▶ **Exercise description**: Begin with the line holding "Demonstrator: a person", then print every line after it through the end of the data, exactly and with nothing added.

Stored entries
□ □ □ □ □ □ □
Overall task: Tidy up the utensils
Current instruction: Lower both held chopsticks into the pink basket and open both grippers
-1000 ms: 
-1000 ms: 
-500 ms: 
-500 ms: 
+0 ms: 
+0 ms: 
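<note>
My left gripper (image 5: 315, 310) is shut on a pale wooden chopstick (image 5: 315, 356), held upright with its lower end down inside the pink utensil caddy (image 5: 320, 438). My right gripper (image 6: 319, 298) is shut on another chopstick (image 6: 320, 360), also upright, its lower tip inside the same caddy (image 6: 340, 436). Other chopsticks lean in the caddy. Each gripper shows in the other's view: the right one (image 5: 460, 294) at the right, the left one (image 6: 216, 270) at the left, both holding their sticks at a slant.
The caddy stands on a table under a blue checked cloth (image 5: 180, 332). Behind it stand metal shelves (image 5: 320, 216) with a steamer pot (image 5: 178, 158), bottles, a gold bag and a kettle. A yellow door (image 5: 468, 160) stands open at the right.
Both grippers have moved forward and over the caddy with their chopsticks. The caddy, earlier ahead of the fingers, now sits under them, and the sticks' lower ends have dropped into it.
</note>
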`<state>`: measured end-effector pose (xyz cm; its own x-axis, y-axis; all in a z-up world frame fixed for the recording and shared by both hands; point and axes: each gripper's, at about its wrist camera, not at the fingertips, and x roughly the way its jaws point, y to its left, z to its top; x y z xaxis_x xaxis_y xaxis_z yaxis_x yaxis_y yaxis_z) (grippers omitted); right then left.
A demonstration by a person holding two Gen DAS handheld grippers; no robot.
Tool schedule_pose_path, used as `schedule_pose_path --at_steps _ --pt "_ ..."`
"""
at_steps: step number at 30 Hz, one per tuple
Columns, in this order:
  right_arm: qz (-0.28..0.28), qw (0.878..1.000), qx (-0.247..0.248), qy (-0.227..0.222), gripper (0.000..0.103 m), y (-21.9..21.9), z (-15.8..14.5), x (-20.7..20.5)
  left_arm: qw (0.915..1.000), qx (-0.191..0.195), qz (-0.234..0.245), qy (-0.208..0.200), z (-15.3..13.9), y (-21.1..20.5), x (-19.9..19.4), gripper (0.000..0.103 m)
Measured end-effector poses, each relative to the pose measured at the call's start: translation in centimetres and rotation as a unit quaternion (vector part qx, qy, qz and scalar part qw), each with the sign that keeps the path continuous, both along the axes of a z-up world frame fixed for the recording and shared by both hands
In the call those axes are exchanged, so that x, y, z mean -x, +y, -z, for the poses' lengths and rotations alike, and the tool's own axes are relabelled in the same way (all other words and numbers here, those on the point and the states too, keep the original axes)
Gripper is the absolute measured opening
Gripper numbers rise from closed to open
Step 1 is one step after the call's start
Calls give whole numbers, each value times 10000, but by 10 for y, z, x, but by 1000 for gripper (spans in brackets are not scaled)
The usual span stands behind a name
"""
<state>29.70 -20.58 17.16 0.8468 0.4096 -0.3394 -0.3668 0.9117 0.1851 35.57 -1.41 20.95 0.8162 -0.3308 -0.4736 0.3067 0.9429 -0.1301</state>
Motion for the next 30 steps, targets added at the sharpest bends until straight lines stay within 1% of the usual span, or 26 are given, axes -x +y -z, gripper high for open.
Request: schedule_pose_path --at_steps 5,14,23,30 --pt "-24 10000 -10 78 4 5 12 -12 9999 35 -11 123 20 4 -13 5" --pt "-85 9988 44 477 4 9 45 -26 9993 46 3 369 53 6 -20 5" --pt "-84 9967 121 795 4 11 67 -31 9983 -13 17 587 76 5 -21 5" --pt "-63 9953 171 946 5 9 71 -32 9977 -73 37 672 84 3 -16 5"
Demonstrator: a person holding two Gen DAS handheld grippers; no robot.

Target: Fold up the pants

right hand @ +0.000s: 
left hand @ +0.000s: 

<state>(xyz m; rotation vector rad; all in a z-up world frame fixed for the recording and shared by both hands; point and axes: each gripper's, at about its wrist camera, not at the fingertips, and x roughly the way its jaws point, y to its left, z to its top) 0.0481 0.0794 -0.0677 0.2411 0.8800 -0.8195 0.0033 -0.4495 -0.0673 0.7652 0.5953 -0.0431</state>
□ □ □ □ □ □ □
▶ **The completed task**:
Demonstrator: a person holding two Gen DAS handheld grippers; no robot.

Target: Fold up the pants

right hand @ +0.000s: 
left hand @ +0.000s: 

<state>(xyz m; rotation vector rad; all in a z-up world frame fixed for the recording and shared by both hands; point and axes: each gripper's, at about its wrist camera, not at the fingertips, and x roughly the way its jaws point, y to its left, z to its top) 0.0481 0.0794 -0.0677 0.2411 0.8800 -0.8195 0.0033 -0.4495 -0.0673 0.7652 0.5953 -0.0431</state>

No more output is needed here.